Values and Teamwork 

Hursey draws on lessons from his time at Georgetown, both in the nursing major and on the lacrosse team.

“The teamwork aspect of my education in the NHS, as well as my participation on the men’s lacrosse team has been essential to my role during this crisis,” he said. “I would not be able to function in my role day to day without efficient communication and teamwork between myself and respiratory therapists, physicians, other nurses, and patient care techs. This collective excellence that I learned through my education at Georgetown has been a vital part of my contribution to my unit and to my patients. All of these values and skills were a direct result of my experience academically and athletically at Georgetown.”
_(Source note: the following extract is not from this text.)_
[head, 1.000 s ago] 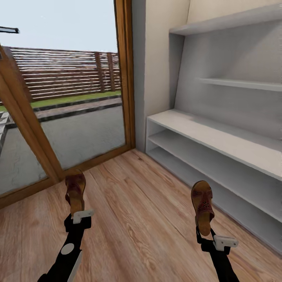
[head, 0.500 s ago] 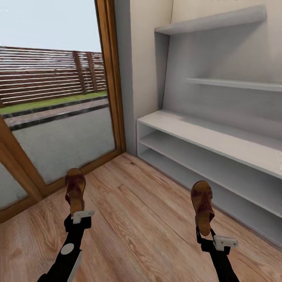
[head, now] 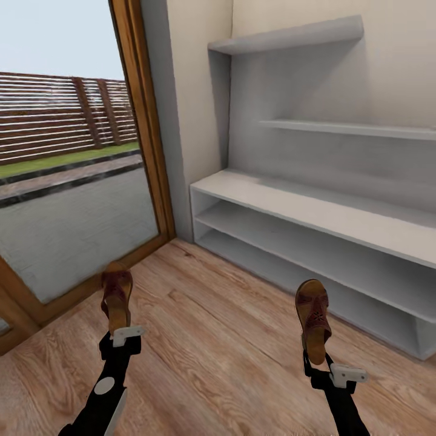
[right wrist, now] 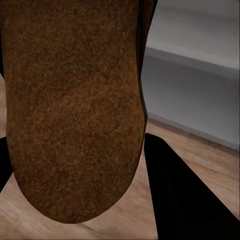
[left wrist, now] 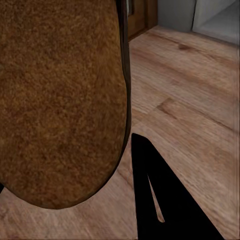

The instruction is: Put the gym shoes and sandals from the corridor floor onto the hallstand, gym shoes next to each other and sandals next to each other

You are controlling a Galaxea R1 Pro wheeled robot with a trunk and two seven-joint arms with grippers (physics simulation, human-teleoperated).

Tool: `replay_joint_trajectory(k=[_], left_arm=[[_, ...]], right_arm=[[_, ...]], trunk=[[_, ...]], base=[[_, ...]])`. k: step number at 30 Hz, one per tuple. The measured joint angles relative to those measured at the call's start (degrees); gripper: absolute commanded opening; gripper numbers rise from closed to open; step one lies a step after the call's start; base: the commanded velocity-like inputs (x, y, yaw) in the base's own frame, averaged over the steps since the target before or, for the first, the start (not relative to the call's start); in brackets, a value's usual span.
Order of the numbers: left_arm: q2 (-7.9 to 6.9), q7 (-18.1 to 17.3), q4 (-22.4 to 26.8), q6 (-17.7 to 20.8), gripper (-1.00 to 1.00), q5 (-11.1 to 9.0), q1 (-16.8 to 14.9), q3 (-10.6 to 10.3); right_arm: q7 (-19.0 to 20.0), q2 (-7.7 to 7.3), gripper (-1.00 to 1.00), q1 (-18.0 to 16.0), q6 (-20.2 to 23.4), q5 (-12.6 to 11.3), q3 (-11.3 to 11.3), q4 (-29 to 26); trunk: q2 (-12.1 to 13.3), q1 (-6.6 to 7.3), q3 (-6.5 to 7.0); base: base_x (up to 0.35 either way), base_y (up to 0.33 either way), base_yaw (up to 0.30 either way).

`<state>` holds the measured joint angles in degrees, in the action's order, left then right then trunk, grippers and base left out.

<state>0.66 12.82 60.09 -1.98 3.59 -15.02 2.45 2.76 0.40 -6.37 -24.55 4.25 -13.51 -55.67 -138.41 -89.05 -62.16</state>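
Each of my grippers holds one brown sandal above the corridor floor [head: 212,339]. My left gripper [head: 121,334] is shut on the heel of the left sandal [head: 116,297], whose tan-brown sole [left wrist: 60,100] looms close in the left wrist view beside one black finger [left wrist: 160,200]. My right gripper [head: 320,363] is shut on the right sandal [head: 313,318], its sole [right wrist: 75,105] close to the right wrist camera. The pale grey hallstand [head: 315,212] stands ahead and to the right, with bare tiers. The gym shoes are out of view.
A tall glass door with a wooden frame [head: 142,121] stands to the left of the hallstand, with a paved yard and slatted fence behind it. A cream wall section [head: 194,91] separates door and hallstand. Wood-plank floor stretches between me and the rack.
The whole head view has swung to the right: door and hallstand have slid left in the picture. Both arms and their sandals keep the same place in view.
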Motion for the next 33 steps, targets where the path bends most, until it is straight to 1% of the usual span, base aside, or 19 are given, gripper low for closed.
replay_joint_trajectory(k=[27,33], left_arm=[[0.0,0.0,-0.16,-0.01,-1.0,-0.06,0.0,0.0],[0.0,-0.01,-0.13,0.08,-1.0,-0.09,0.0,0.01]], right_arm=[[0.08,0.0,-1.0,0.0,0.0,-0.01,0.09,0.27],[0.08,0.0,-1.0,0.0,-0.01,-0.02,0.1,0.29]], trunk=[[0.0,0.0,0.0],[0.0,0.0,0.0]], base=[[0.0,0.001,-0.287],[0.0,0.141,-0.287]])
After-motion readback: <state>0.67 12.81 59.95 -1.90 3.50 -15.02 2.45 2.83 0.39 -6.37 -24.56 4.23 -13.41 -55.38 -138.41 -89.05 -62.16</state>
Hursey noted that life at work “is consistently evolving,” including that shift from direct patient care to a team-based model within negative pressure units.   

“I believe we have discovered the most effective system we can have at this moment,” he said. “Each nurse can only spend a max of two hours in the negative pressure area at a time; therefore, it challenges you to cluster all your care for three ICU-level COVID patients into that short time. The team nursing model challenges all aspects of nursing care, including delegation, time management, efficient bedside care, and high-level decision-making. We continue to do the best we can and instill upgrades as they are made available.” 

A Bit of Advice

The Georgetown alumnus also offered a bit of advice: “Stay home and wash your hands!”